● TASK BRIEF: Where a record contains an image, leave the image out and print the rest exactly.

● THE RECORDS:
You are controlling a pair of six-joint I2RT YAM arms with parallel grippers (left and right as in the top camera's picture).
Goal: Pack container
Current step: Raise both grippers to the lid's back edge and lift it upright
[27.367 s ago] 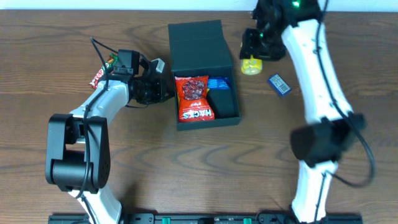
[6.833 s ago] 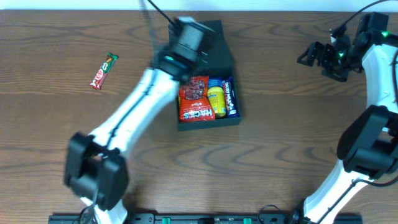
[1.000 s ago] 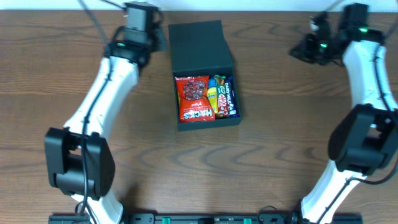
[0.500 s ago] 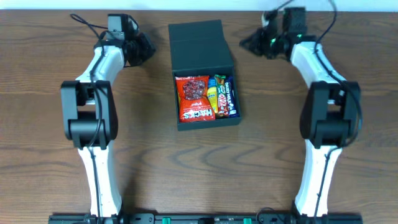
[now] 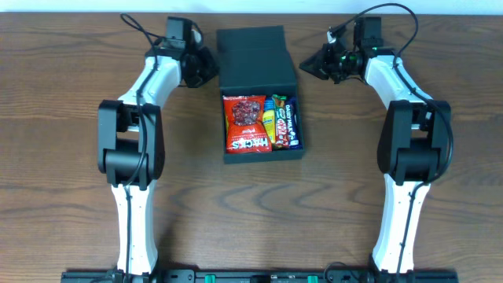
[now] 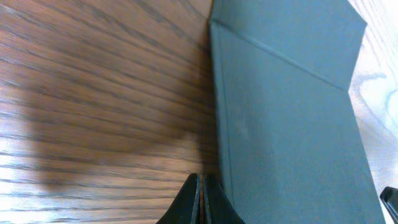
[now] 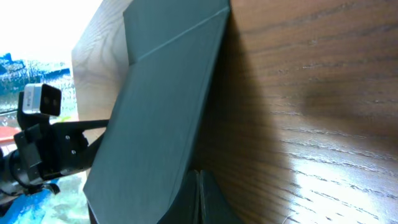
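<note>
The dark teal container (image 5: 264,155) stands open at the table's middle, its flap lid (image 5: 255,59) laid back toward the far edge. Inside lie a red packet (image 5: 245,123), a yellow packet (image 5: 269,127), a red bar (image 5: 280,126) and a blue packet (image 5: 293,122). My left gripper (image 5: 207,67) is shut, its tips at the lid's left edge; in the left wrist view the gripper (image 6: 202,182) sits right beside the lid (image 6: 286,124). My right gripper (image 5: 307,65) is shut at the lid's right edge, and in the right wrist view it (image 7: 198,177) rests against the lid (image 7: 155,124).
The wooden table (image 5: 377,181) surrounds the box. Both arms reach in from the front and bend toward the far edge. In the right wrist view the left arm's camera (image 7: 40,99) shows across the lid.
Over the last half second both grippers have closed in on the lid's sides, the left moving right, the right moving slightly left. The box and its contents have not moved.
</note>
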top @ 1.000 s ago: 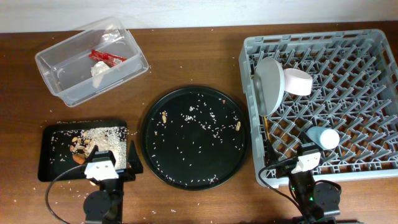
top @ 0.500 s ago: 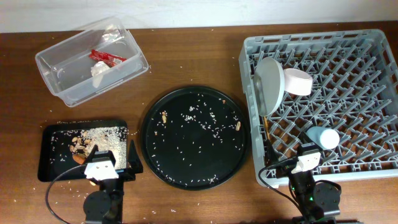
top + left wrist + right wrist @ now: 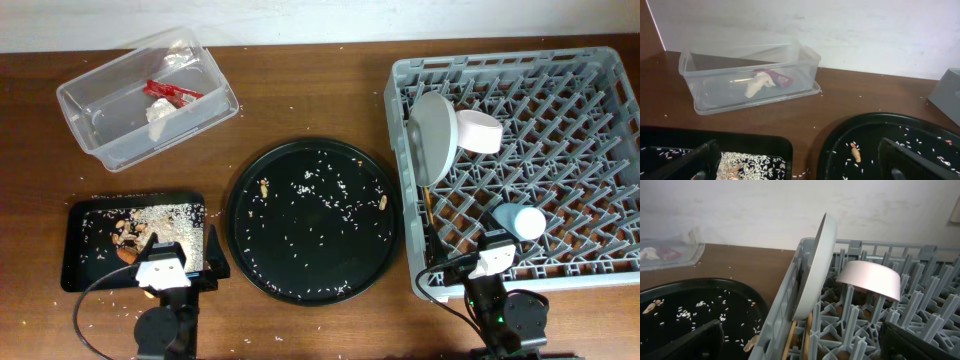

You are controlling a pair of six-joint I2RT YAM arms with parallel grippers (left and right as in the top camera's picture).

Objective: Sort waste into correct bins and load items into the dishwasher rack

● RESULT FOR THIS EXERCISE:
You are controlling a pair of six-joint I2RT YAM arms with parallel grippers (left and right as in the top camera's picture).
Goal: Pack container
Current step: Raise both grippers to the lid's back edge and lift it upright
[27.367 s ago] 
[6.833 s ago] 
[1.000 s ago] 
[0.500 s ago] 
[now] 
[now] 
[now] 
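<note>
The dark teal container (image 5: 264,155) stands open at the table's middle, its flap lid (image 5: 255,59) laid back toward the far edge. Inside lie a red packet (image 5: 245,123), a yellow packet (image 5: 269,127), a red bar (image 5: 280,126) and a blue packet (image 5: 293,122). My left gripper (image 5: 207,67) is shut, its tips at the lid's left edge; in the left wrist view the gripper (image 6: 202,182) sits right beside the lid (image 6: 286,124). My right gripper (image 5: 307,65) is shut at the lid's right edge, and in the right wrist view it (image 7: 198,177) rests against the lid (image 7: 155,124).
The wooden table (image 5: 377,181) surrounds the box. Both arms reach in from the front and bend toward the far edge. In the right wrist view the left arm's camera (image 7: 40,99) shows across the lid.
Over the last half second both grippers have closed in on the lid's sides, the left moving right, the right moving slightly left. The box and its contents have not moved.
</note>
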top @ 1.000 s ago: 
top @ 0.500 s ago: 
top + left wrist + right wrist @ now: 

You are controlling a pair of six-joint I2RT YAM arms with parallel grippers (left and right as in the top camera's picture).

Objective: Sort waste into correct bins and load items into the dishwasher rack

Nothing else is required to complete the exercise.